| Aim of the task |
Repeat the lines below exactly as written, please, from the line with "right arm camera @" to the line with "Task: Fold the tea", both lines included, and no others.

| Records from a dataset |
++++++++
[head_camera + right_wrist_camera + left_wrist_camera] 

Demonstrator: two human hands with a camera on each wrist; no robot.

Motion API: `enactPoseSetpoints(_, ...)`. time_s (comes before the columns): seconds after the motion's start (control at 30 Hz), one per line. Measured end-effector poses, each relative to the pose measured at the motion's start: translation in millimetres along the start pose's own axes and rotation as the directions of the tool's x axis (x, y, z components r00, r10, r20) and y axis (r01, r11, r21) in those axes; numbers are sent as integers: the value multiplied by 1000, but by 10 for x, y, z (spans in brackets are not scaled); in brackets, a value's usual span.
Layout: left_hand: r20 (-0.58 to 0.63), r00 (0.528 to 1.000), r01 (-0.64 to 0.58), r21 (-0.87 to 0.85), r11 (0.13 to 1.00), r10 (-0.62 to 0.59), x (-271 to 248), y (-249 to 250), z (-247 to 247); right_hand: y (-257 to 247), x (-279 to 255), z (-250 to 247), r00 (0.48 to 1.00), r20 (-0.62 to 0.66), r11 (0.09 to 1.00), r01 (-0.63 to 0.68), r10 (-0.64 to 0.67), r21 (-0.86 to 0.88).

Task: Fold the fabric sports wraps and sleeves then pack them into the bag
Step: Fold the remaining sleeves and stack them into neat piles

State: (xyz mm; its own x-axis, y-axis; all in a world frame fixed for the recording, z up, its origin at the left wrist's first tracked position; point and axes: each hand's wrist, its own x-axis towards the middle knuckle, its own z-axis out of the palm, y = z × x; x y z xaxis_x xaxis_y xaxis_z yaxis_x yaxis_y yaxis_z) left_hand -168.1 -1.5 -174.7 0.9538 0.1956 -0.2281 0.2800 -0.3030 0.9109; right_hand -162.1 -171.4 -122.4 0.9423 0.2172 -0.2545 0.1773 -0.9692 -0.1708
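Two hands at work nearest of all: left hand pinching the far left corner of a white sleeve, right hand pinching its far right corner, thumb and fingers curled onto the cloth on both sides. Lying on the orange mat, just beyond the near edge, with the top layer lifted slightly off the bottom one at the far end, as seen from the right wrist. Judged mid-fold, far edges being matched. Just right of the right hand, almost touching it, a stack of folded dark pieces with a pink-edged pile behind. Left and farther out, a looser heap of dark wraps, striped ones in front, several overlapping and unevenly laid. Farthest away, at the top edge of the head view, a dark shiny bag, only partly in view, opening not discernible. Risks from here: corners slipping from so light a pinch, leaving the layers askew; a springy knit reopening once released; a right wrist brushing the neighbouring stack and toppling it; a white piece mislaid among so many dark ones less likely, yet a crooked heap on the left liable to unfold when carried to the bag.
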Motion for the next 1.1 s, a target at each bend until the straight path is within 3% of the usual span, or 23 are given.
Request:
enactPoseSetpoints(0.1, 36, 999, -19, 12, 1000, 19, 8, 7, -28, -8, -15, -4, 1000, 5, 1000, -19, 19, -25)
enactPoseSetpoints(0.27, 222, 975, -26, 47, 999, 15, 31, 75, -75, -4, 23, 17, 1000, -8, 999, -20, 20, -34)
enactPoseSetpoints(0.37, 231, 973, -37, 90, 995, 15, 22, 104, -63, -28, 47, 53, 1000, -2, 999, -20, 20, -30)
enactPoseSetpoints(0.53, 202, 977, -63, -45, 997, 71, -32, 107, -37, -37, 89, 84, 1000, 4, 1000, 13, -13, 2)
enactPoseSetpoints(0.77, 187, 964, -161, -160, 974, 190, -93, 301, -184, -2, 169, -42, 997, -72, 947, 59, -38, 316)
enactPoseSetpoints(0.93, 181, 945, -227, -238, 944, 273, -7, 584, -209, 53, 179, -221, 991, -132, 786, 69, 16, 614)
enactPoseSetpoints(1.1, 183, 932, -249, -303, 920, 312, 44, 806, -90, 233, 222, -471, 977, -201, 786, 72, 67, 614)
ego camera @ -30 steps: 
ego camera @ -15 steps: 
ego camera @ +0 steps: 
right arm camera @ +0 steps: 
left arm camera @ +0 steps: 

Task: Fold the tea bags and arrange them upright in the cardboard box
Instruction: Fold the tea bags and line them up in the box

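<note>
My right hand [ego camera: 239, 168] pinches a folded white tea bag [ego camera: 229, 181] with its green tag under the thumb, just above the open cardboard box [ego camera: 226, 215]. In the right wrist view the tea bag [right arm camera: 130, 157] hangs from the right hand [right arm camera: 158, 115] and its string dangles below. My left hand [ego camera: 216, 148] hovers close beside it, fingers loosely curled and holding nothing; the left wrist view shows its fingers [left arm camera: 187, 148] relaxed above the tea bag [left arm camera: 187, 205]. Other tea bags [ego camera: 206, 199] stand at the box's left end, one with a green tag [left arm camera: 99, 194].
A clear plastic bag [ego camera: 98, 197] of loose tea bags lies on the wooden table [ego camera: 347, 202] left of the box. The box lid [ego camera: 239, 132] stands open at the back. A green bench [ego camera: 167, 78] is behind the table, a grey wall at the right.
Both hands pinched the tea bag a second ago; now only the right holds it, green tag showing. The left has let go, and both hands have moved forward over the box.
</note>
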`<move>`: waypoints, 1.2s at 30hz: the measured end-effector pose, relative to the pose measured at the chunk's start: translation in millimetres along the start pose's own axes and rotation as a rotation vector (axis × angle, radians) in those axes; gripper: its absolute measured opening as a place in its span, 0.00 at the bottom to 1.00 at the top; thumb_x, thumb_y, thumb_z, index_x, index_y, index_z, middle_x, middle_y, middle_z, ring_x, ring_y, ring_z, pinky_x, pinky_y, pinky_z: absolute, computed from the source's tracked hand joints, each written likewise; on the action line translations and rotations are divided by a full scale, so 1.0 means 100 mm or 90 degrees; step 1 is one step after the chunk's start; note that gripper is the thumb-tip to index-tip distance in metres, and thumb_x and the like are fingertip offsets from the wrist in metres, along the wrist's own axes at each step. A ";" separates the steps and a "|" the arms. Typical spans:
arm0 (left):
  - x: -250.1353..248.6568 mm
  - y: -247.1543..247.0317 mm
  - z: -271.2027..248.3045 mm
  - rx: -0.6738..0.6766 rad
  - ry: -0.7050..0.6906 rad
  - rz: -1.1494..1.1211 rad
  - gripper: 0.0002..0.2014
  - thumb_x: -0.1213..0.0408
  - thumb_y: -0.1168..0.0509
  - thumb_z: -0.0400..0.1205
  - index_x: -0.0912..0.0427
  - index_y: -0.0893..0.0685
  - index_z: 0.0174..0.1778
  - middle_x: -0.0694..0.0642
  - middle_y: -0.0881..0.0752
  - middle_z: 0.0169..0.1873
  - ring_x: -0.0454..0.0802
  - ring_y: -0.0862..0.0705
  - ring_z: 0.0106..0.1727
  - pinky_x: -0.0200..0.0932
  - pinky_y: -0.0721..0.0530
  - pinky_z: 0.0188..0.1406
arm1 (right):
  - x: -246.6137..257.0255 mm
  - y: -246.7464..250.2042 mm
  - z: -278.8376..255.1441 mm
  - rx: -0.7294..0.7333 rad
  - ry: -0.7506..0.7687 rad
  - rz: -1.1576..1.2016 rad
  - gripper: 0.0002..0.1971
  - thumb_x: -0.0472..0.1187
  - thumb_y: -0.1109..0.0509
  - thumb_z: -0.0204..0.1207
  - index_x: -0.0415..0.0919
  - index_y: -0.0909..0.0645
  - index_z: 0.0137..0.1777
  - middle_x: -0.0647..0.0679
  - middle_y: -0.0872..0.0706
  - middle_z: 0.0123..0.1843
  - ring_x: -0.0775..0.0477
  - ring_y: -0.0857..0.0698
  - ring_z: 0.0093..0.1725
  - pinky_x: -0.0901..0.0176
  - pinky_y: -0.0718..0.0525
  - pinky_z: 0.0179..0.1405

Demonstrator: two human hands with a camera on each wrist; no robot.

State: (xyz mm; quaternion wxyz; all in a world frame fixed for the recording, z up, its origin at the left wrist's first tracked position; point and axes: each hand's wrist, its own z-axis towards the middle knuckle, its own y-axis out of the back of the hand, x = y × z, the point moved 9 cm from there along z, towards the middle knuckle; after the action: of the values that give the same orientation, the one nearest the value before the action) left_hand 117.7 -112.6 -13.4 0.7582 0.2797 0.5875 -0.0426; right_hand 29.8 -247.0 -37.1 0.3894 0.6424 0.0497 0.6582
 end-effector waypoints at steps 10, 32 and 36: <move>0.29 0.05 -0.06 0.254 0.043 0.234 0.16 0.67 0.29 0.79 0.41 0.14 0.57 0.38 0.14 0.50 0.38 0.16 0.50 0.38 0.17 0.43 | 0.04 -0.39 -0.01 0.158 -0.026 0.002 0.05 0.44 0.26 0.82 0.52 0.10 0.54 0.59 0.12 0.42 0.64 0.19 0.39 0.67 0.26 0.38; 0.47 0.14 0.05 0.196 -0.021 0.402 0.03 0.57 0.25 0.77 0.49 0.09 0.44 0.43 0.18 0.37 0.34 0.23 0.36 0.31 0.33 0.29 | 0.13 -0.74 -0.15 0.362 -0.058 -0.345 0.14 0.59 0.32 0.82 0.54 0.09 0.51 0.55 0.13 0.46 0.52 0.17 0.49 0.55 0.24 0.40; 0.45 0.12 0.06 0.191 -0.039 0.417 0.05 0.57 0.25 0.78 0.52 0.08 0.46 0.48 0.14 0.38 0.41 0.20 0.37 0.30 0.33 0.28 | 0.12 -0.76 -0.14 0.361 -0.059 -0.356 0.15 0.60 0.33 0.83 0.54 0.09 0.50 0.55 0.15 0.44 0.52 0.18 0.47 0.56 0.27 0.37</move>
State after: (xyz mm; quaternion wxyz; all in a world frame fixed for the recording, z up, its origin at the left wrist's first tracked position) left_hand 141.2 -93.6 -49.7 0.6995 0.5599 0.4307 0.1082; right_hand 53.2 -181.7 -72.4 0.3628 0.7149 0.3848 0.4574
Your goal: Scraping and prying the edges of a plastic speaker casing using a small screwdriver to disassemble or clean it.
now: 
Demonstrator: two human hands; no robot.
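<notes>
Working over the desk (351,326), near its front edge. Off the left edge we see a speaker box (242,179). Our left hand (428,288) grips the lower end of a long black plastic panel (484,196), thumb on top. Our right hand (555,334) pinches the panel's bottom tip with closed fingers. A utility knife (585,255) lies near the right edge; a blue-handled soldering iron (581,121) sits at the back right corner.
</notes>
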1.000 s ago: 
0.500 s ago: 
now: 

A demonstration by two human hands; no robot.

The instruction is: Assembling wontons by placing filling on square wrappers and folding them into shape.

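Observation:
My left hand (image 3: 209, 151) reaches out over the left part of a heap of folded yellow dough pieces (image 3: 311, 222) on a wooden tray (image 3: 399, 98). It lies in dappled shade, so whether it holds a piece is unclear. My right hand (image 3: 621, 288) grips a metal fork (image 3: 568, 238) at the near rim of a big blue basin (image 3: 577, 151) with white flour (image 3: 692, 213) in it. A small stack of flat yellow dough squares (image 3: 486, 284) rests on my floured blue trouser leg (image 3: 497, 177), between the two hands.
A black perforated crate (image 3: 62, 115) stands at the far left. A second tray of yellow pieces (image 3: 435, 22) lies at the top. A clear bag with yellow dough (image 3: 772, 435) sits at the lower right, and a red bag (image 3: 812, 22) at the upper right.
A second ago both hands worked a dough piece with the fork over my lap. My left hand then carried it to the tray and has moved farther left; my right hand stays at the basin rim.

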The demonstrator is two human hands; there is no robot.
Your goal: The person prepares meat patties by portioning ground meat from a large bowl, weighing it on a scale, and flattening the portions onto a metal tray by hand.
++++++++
| Problem solution |
right arm camera @ +0 steps: 
left arm camera @ +0 steps: 

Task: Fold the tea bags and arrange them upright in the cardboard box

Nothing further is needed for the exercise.